» WHAT THE TASK REQUIRES
The word "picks" may appear in some lines of the data; copy every such line.

-- -- --

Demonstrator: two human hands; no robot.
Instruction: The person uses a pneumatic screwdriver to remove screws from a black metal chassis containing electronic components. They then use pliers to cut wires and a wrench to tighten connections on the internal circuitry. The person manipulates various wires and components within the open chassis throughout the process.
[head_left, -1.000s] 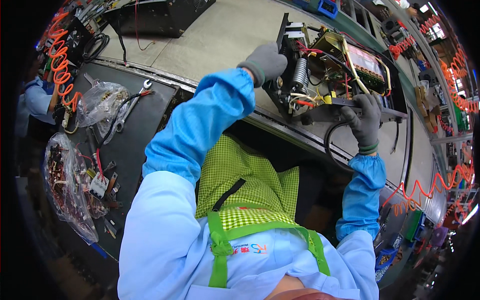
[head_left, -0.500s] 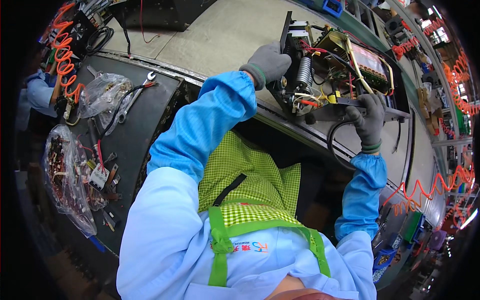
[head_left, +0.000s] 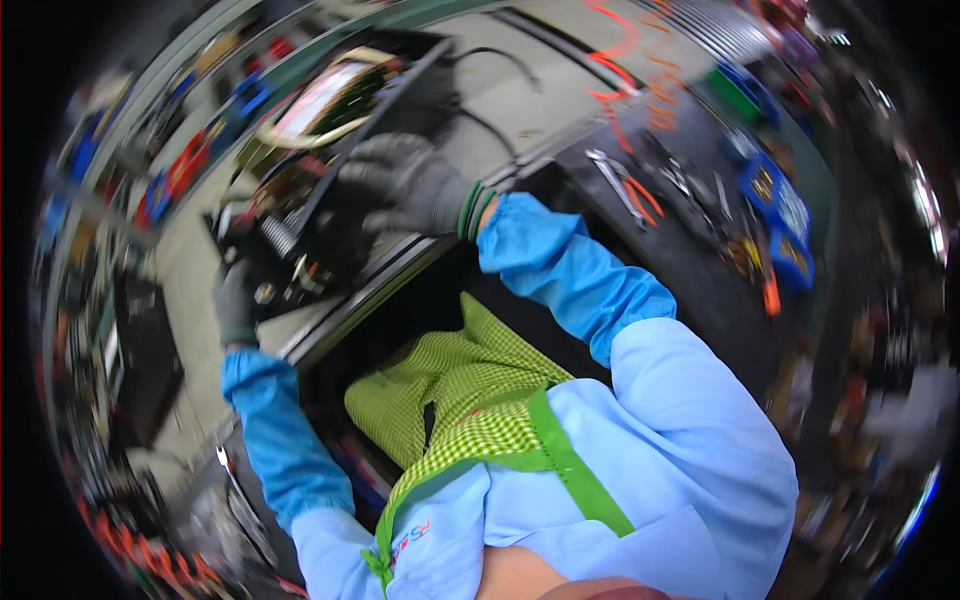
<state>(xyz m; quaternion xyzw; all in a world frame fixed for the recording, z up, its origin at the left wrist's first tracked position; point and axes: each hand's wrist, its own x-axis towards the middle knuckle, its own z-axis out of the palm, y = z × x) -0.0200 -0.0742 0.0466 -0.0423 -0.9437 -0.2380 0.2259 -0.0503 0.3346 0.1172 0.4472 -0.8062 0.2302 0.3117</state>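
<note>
An open black metal chassis (head_left: 425, 75) of electrical equipment stands on the pale bench, tilted in view. Inside it are a large coil block (head_left: 325, 100), a silvery ribbed cylinder (head_left: 278, 236) and loose wiring. My left hand (head_left: 236, 305), in a grey glove, is at the near left corner of the chassis; its fingers are blurred and partly hidden. Close to the chassis's right side panel is my right hand (head_left: 410, 185), also gloved in grey, its fingers stretched apart. Whether its fingertips touch the panel is unclear.
Wrenches (head_left: 613, 186) and orange-handled pliers (head_left: 642, 198) lie on the dark bench at right, near blue bins (head_left: 790, 220) of small parts and a green bin (head_left: 735, 93). A black cable (head_left: 495, 130) trails right of the chassis. Another wrench (head_left: 238, 485) lies at lower left.
The view has swung to the right, so the chassis now appears at upper left. My right hand's fingers have spread from their bent hold at the chassis's edge.
</note>
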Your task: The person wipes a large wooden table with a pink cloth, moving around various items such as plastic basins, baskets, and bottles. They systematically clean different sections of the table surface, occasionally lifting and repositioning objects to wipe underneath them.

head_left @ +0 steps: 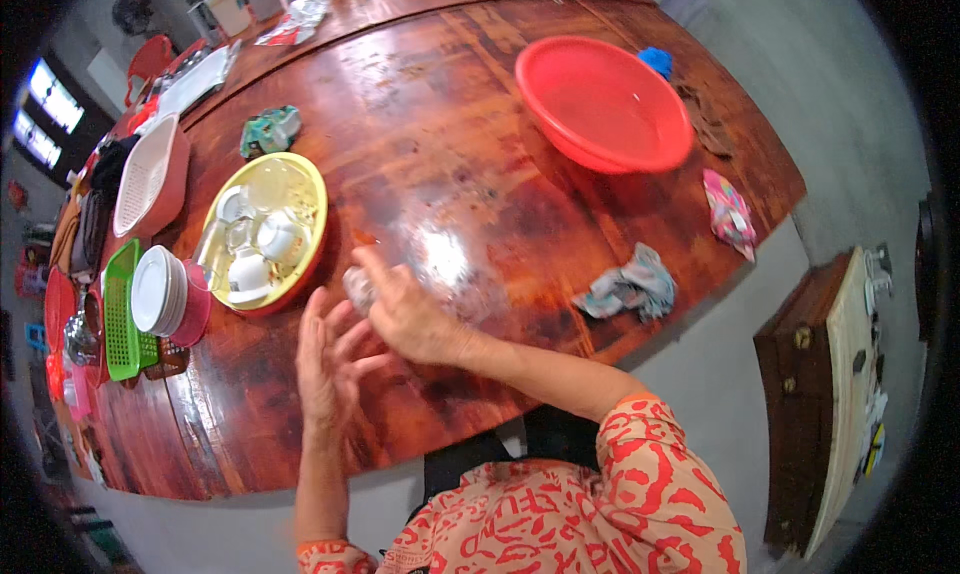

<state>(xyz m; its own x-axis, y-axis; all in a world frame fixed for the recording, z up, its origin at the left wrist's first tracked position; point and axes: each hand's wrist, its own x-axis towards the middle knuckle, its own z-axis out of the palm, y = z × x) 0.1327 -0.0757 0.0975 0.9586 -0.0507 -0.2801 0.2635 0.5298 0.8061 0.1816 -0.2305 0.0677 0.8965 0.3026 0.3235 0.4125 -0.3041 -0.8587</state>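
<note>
Over the near middle of the glossy brown wooden table (440,394), my right hand (410,319) is closed round a small whitish, shiny thing (358,289), its index finger stretched forward. Most of that thing is hidden by the fingers, so its kind cannot be made out. Beside it, my left hand (335,359) is open, palm turned toward the right hand, fingers apart. Just beyond the hands, to the left, stands a yellow basin (322,199) holding white cups (283,236) and clear glassware.
A large red basin (605,104) stands at the far right. Crumpled cloths, one grey (640,284) and one pink (729,214), lie near the right edge. White plates (152,289), a green basket (118,319) and a pink-and-white basket (150,179) line the left side.
</note>
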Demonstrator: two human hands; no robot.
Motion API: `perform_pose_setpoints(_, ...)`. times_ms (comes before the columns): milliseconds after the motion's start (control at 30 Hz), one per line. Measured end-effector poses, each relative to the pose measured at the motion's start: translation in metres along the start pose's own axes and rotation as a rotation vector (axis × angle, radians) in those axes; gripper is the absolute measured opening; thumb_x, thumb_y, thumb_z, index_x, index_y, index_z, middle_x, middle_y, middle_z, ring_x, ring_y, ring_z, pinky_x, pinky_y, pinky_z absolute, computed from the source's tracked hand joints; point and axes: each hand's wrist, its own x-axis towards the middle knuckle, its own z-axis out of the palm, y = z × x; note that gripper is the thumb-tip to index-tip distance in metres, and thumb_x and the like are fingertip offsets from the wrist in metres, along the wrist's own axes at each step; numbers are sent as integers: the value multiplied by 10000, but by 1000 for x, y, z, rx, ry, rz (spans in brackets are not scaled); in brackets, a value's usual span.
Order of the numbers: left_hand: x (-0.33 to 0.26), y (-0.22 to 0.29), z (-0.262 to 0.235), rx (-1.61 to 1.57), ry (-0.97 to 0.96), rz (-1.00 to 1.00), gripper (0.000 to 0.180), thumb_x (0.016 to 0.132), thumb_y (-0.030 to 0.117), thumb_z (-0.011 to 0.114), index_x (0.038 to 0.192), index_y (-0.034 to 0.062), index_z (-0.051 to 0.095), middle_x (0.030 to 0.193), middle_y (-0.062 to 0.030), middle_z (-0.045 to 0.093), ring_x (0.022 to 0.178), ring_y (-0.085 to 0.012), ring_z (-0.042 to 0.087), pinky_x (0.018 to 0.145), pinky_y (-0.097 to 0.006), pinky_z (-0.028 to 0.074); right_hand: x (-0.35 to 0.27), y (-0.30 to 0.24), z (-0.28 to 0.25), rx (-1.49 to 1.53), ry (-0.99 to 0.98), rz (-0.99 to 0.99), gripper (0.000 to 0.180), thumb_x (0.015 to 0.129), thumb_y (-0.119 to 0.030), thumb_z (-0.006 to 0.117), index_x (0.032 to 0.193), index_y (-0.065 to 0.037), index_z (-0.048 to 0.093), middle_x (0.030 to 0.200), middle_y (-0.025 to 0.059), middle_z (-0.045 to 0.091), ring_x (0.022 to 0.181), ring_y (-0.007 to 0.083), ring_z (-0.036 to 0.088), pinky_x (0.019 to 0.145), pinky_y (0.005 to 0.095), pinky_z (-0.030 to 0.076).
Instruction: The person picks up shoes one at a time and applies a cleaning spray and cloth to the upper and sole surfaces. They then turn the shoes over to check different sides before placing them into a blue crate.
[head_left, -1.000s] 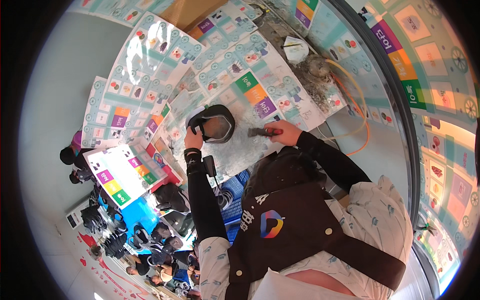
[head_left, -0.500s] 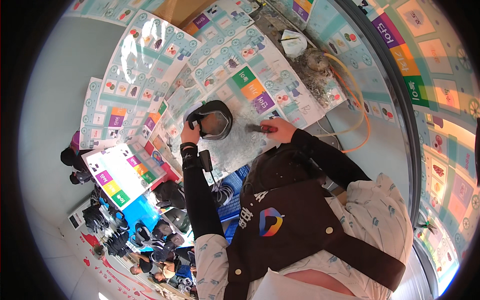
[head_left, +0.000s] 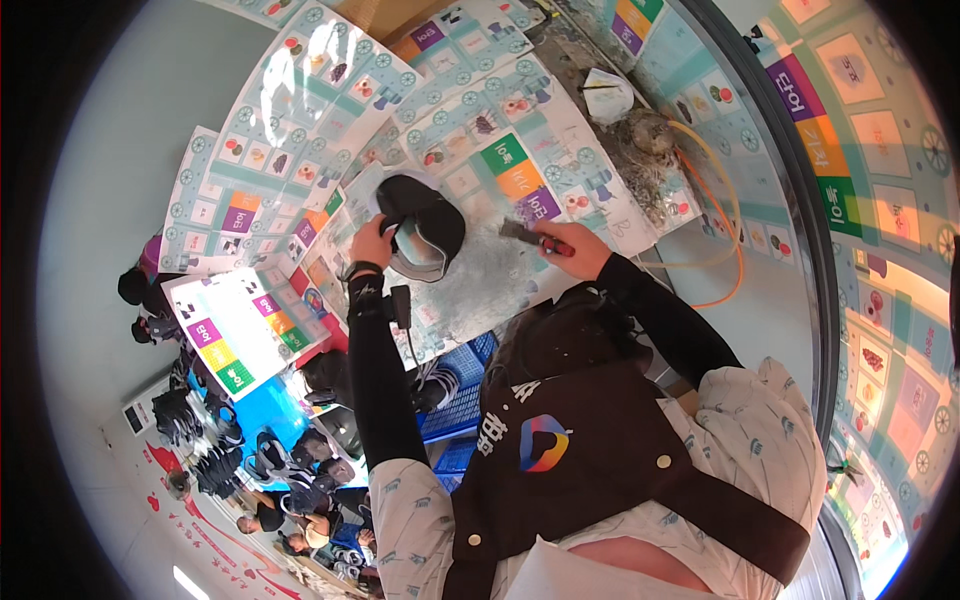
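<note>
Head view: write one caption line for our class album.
At a pattern-covered worktop, the left hand holds a black cap-like piece and the right hand a red-handled tool.

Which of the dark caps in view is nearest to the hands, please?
The black cap above the patterned, paper-covered worktop: the left hand grips its edge, while the other caps lie farther off, toward the picture's lower left.
</note>
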Motion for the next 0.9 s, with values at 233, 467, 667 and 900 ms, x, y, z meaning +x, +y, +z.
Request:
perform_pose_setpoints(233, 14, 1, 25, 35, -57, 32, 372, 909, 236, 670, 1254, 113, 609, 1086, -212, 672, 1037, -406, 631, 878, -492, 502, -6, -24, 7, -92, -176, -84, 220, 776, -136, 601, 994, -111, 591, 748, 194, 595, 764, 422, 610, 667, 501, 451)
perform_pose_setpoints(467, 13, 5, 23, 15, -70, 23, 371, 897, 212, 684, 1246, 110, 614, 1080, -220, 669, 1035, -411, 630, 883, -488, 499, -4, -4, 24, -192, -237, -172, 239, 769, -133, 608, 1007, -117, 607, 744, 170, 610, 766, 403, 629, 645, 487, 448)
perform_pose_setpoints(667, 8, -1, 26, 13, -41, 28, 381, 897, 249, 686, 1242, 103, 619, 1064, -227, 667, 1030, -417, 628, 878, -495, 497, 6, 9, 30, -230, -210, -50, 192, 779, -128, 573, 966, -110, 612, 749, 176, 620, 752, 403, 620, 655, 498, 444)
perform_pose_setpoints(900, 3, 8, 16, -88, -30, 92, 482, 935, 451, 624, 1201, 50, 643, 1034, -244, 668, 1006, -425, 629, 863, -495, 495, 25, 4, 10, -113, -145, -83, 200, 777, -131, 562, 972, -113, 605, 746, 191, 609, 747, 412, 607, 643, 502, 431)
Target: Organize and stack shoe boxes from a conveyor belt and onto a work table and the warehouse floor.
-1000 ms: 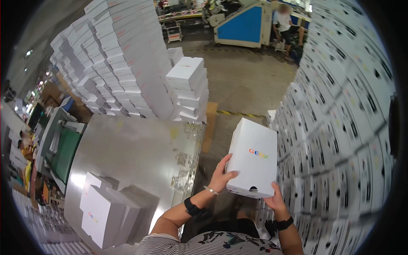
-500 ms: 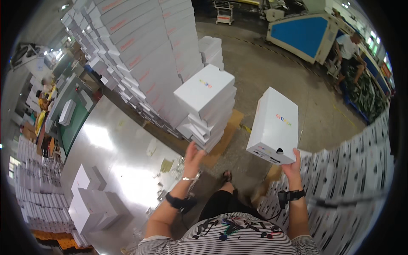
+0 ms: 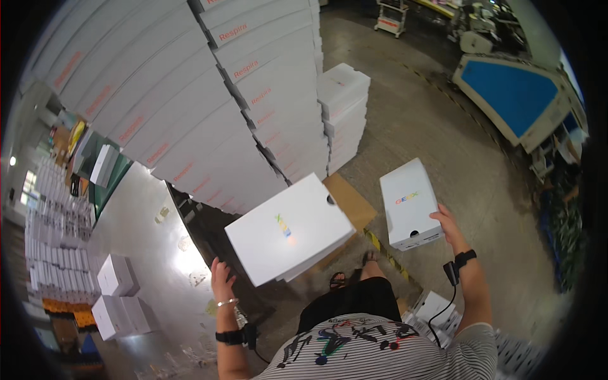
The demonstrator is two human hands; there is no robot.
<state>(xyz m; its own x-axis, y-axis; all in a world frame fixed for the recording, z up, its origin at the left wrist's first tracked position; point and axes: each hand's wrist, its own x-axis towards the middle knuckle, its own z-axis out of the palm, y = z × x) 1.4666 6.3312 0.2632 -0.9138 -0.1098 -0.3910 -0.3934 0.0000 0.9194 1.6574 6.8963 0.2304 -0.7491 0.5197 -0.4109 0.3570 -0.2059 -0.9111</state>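
Right hand: grasping white box, right side, near end
Left hand: released, left of box stack
Box place: aloft, right of stack
Box handling: I'd guess light, stiff, slightly slick card; I'd hold both long sides

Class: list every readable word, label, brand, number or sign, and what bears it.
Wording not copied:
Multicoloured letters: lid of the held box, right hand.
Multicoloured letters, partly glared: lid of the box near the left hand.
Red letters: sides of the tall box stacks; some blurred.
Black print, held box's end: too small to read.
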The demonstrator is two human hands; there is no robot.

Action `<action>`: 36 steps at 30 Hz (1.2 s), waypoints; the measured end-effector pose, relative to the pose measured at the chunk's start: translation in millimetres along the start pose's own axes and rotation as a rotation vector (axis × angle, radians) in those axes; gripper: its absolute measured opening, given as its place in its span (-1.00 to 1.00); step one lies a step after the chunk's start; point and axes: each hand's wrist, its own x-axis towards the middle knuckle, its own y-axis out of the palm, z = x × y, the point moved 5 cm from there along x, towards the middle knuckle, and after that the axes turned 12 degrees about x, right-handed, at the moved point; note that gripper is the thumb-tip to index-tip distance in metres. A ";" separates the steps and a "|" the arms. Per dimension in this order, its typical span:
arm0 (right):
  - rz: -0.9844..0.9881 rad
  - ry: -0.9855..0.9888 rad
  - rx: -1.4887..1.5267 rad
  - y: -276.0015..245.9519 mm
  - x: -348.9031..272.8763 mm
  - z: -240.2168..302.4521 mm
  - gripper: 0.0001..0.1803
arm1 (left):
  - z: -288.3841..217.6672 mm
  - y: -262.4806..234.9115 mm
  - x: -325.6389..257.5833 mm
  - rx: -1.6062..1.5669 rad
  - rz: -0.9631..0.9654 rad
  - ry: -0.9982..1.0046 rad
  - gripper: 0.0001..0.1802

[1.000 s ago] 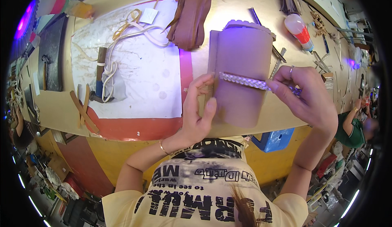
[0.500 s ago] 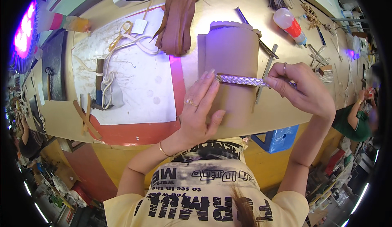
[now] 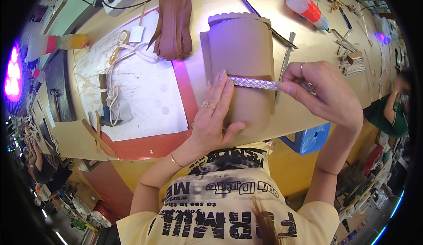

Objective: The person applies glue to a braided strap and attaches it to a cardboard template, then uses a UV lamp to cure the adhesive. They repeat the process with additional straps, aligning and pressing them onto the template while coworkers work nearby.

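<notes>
A silvery-white braided strap [image 3: 253,83] lies across a tan, rounded cardboard-like form [image 3: 240,46] in front of me. My left hand [image 3: 212,119] rests flat on the left side of the form, fingers stretched out, with the fingertips at the strap's left end. At the strap's other end, my right hand [image 3: 324,93] pinches it between thumb and fingers, just off the form's right side. A thin brown band [image 3: 260,76] shows on the form along the strap's far edge. Part of the strap is hidden inside my right hand.
Left of the form are a white sheet [image 3: 169,108] on a red mat, a hammer [image 3: 105,99] and white cord. A stack of brown strips [image 3: 174,20] lies beyond. Toward the right are a red-labelled bottle [image 3: 307,9], a grey braided strip [image 3: 286,62] and a blue stool [image 3: 310,138].
The whole view has shifted slightly, so the table things sit further left. More of the brown band shows beside the strap. Both hands keep the same hold.
</notes>
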 end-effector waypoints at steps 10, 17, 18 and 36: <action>-0.021 0.010 0.093 10.7 -2.1 -29.4 -0.74 | -1.1 0.9 -0.2 0.072 0.016 0.006 0.04; -0.035 0.020 0.137 17.5 0.4 -40.1 -0.76 | -2.4 -0.3 1.1 0.113 0.007 0.014 0.04; -0.031 0.021 0.136 18.6 0.4 -41.0 -0.76 | -2.5 -0.3 1.3 0.115 0.007 0.013 0.04; -0.115 0.005 0.127 33.9 1.1 -38.0 -0.77 | -0.6 -8.1 0.5 0.074 0.015 -0.045 -0.01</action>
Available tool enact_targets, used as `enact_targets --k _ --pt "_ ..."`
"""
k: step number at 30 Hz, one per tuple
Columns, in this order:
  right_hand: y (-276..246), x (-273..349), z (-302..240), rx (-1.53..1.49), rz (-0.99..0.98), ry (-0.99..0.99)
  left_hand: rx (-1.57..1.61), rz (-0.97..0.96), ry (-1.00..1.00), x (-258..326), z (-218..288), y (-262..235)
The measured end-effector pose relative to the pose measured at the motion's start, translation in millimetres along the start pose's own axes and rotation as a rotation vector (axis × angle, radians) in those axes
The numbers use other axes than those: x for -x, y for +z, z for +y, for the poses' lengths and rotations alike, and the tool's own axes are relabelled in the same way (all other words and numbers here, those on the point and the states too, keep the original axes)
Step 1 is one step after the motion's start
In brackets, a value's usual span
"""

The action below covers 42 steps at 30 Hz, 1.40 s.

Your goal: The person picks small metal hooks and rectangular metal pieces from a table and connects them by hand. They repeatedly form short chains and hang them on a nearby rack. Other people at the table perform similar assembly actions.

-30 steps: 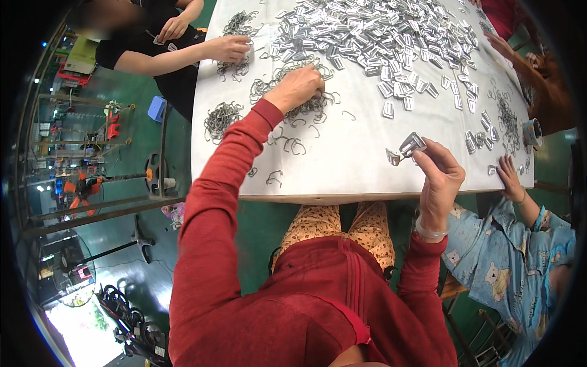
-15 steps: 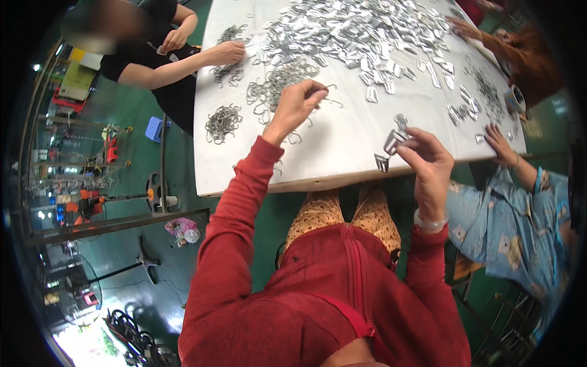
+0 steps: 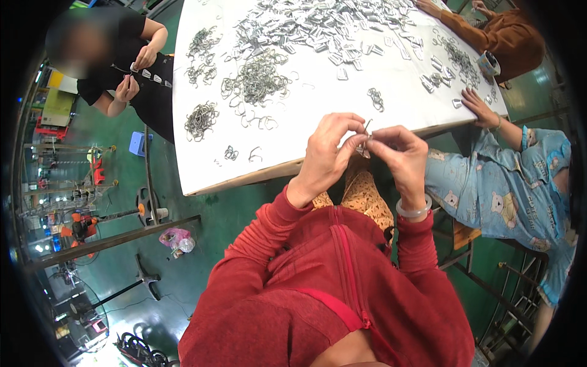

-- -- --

» RESULT OF THIS TASK
Instruction: The person picks up shoes one at a time and applies a cleaning spray and cloth to the upper and sole surfaces. They then turn the shoes over to check different sides before placing them into a blue crate.
Your goal: The person picks small metal hooks and rectangular metal pieces from a table and connects them by hand. They repeatedly form short chains and hang them on a nearby rack. Other people at the table perform similar assembly actions.

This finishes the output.